SOURCE DATA:
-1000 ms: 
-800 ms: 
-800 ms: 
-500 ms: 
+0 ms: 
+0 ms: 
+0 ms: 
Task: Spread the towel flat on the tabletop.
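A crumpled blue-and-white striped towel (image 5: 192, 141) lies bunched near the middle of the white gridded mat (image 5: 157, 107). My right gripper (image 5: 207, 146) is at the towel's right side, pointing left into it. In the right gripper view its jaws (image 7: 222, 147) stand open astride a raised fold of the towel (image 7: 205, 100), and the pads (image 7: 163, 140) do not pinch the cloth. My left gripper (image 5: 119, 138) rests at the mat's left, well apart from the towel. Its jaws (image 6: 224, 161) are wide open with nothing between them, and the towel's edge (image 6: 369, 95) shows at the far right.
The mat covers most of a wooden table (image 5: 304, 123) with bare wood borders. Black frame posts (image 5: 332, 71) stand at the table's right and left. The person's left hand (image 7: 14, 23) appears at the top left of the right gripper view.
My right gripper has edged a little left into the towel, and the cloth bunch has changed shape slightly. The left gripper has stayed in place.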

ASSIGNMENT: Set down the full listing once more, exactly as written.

TASK SOLUTION:
-1000 ms: 
-800 ms: 
-800 ms: 
-500 ms: 
+0 ms: 
+0 ms: 
+0 ms: 
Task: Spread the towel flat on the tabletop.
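A crumpled blue-and-white striped towel (image 5: 192, 141) lies bunched near the middle of the white gridded mat (image 5: 157, 107). My right gripper (image 5: 207, 146) is at the towel's right side, pointing left into it. In the right gripper view its jaws (image 7: 222, 147) stand open astride a raised fold of the towel (image 7: 205, 100), and the pads (image 7: 163, 140) do not pinch the cloth. My left gripper (image 5: 119, 138) rests at the mat's left, well apart from the towel. Its jaws (image 6: 224, 161) are wide open with nothing between them, and the towel's edge (image 6: 369, 95) shows at the far right.
The mat covers most of a wooden table (image 5: 304, 123) with bare wood borders. Black frame posts (image 5: 332, 71) stand at the table's right and left. The person's left hand (image 7: 14, 23) appears at the top left of the right gripper view.
My right gripper has edged a little left into the towel, and the cloth bunch has changed shape slightly. The left gripper has stayed in place.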

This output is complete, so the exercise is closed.